→ Instructions for the task: Check each line of the material below for the string "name" and reply with how many have it, nothing more.

→ Source data:
********************

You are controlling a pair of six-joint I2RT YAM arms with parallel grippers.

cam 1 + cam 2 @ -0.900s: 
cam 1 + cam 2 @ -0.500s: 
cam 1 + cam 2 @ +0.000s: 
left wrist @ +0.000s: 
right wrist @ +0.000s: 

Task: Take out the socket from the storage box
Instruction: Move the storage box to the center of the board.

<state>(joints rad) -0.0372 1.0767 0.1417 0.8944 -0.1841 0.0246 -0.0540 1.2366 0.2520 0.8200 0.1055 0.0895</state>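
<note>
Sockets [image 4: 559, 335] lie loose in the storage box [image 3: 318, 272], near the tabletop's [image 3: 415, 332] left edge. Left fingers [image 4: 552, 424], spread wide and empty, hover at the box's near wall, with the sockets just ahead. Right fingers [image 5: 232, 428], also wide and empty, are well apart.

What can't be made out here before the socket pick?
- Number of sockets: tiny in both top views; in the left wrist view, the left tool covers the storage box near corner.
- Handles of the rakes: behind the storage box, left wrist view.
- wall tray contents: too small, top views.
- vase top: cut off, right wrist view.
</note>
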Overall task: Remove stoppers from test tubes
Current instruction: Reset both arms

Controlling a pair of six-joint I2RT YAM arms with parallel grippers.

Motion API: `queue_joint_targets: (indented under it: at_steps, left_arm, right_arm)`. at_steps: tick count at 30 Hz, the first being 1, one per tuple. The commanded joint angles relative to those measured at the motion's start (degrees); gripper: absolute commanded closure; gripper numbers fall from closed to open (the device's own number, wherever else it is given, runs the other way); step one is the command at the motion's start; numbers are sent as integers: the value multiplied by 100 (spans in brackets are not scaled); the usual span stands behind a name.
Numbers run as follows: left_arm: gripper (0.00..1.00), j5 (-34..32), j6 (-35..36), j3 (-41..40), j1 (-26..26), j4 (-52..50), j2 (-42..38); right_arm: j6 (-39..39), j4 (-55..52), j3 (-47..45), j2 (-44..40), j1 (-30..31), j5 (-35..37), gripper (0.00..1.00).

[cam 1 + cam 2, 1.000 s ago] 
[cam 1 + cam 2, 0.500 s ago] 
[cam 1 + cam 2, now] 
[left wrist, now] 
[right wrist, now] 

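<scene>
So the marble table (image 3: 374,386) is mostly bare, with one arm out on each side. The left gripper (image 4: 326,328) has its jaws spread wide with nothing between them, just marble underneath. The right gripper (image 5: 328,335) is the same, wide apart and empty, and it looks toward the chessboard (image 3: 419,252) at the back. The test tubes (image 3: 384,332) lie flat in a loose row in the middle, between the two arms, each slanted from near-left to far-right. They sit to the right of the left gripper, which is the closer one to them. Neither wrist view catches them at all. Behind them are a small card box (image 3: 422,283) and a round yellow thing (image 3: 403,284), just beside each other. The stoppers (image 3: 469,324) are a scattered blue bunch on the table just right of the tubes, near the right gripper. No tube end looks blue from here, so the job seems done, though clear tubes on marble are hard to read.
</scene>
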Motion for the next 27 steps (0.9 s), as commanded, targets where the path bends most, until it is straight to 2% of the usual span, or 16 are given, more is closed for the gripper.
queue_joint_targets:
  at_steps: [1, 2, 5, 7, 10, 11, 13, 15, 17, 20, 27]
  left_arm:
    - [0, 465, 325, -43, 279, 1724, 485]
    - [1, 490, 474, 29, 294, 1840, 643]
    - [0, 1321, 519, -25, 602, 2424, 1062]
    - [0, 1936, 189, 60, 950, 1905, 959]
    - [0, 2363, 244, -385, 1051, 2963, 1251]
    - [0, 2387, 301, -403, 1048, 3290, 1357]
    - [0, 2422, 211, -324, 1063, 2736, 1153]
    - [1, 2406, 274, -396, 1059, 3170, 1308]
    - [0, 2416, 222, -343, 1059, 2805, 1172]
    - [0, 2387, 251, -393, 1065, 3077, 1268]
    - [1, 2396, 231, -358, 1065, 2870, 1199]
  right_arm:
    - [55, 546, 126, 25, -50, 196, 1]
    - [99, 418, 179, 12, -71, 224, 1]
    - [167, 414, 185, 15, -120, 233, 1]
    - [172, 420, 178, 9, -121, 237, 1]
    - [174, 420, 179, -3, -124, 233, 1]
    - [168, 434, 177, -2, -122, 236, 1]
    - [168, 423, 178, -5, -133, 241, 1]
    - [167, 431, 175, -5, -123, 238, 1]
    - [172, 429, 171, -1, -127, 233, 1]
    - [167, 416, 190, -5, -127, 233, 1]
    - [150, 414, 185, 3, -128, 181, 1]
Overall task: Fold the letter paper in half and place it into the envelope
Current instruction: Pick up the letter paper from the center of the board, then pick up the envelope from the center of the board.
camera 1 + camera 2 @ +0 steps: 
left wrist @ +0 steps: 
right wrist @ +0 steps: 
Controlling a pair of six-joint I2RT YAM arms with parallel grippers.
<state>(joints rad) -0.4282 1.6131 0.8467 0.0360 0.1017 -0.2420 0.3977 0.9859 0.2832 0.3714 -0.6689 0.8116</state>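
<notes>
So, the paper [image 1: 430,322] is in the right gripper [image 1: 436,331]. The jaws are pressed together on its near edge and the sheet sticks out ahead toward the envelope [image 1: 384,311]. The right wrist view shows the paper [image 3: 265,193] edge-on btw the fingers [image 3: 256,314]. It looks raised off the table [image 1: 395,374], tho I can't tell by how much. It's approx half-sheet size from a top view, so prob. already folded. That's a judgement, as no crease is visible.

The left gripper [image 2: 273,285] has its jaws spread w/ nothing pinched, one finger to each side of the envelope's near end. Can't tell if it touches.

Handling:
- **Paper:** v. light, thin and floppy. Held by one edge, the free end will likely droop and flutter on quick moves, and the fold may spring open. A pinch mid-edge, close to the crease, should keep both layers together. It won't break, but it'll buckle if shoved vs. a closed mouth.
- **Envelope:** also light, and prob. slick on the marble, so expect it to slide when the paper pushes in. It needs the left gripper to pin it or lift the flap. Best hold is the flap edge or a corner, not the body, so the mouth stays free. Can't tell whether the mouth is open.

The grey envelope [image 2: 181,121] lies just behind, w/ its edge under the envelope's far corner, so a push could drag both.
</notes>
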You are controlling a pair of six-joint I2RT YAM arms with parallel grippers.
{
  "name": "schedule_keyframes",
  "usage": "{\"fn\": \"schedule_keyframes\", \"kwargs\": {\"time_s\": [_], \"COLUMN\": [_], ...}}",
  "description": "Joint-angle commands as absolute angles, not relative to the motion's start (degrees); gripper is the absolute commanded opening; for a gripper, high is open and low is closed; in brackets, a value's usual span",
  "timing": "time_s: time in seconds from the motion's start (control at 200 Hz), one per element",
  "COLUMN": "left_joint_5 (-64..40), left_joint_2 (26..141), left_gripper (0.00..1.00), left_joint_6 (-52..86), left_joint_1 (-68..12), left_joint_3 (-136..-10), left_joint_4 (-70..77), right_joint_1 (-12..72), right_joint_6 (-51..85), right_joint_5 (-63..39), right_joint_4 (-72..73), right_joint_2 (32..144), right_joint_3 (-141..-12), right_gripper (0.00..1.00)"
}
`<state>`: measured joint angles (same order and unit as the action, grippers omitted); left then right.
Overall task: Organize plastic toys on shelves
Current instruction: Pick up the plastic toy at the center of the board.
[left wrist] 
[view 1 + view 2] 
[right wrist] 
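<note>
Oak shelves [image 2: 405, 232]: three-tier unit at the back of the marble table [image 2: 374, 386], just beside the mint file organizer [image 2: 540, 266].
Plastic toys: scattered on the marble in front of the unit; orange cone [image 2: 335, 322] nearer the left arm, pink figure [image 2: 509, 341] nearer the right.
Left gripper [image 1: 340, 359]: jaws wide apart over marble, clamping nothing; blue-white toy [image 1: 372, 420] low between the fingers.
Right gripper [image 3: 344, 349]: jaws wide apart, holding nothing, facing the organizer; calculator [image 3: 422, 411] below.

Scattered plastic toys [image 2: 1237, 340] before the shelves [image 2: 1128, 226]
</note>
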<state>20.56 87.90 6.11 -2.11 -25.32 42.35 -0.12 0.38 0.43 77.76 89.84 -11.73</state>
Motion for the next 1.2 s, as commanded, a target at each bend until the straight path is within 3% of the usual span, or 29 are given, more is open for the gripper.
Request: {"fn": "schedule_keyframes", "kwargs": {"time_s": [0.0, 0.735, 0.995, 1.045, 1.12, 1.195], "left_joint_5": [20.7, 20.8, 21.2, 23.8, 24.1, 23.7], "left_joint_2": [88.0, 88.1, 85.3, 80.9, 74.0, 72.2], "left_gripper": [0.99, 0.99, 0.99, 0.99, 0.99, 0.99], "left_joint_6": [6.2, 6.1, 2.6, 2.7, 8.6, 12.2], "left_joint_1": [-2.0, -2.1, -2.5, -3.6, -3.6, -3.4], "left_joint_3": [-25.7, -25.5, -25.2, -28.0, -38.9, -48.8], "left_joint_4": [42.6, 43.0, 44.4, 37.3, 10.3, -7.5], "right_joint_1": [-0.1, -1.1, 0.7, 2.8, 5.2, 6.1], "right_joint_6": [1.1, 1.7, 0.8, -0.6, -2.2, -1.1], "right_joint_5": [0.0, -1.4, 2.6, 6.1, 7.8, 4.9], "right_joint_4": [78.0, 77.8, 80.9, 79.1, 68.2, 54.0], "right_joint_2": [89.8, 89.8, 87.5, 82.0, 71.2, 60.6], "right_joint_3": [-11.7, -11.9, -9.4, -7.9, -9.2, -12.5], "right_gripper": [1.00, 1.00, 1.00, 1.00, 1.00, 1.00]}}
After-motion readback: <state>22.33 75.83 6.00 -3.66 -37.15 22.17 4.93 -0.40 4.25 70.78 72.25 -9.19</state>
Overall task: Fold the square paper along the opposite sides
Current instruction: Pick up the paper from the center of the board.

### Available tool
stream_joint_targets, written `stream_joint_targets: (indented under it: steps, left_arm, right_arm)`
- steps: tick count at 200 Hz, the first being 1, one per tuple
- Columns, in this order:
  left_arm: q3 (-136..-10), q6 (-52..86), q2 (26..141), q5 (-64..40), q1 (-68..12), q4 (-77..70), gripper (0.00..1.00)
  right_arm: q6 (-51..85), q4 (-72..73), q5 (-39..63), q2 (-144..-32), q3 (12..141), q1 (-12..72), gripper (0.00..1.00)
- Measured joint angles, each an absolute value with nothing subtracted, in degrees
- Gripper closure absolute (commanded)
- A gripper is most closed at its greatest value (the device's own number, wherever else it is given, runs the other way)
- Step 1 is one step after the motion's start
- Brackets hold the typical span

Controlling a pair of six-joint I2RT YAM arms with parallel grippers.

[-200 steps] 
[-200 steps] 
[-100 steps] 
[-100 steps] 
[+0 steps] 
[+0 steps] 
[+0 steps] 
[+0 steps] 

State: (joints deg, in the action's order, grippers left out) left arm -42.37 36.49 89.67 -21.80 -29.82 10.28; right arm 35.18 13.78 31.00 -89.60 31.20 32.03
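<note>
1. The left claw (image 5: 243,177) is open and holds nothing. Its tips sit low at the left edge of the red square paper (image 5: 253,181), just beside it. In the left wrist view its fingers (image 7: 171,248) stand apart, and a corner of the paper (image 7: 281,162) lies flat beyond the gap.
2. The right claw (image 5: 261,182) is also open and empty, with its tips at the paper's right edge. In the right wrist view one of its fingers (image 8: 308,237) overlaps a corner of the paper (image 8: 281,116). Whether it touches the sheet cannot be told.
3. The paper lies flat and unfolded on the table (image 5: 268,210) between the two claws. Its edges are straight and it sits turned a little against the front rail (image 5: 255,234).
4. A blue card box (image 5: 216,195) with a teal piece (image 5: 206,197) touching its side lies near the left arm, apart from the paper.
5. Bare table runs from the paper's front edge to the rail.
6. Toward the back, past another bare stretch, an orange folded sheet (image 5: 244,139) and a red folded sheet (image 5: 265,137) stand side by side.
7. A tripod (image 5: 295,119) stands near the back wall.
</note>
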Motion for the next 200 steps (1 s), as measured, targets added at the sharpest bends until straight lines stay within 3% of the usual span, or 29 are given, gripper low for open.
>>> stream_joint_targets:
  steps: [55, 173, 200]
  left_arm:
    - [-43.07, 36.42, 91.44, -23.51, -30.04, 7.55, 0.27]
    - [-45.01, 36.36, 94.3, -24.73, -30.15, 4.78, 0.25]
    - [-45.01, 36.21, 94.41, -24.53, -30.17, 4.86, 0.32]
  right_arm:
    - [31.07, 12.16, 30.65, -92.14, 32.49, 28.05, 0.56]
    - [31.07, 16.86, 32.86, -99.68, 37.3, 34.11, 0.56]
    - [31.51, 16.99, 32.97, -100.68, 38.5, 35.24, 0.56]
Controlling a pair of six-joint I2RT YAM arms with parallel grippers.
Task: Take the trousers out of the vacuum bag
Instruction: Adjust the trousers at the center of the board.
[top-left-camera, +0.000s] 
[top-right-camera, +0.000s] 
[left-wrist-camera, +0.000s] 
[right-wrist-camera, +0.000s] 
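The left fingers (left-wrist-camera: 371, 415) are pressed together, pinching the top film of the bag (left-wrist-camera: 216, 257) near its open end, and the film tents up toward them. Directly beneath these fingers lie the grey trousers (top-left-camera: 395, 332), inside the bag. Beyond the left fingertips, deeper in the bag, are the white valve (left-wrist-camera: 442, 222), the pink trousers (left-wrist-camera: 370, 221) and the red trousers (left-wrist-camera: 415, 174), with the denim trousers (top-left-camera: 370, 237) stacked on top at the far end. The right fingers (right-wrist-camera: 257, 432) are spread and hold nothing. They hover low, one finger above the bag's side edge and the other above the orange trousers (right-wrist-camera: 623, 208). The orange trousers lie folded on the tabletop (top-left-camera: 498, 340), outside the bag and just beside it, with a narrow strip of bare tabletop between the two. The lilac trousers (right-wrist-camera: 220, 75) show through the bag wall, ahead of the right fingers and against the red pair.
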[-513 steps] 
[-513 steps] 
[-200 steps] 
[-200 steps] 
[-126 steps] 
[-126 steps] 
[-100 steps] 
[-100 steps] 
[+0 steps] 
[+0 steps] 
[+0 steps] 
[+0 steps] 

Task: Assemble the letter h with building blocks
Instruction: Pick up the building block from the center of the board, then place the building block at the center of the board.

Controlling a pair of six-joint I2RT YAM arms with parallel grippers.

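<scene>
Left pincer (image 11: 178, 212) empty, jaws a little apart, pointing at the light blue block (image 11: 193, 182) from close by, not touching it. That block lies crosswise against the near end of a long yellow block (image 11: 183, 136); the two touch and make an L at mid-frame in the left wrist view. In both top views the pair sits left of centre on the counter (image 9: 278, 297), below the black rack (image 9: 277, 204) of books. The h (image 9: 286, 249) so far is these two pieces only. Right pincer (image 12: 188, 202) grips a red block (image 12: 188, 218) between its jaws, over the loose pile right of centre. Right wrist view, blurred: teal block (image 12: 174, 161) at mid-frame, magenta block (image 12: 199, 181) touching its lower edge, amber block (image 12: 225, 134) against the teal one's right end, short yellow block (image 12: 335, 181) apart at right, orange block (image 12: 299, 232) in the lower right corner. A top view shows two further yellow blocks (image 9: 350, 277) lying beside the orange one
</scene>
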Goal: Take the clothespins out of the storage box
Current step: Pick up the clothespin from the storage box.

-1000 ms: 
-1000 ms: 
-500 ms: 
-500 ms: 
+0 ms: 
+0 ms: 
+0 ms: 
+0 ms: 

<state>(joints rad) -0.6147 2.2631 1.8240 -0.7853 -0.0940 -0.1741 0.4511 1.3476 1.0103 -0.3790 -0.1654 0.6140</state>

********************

→ Written response: 2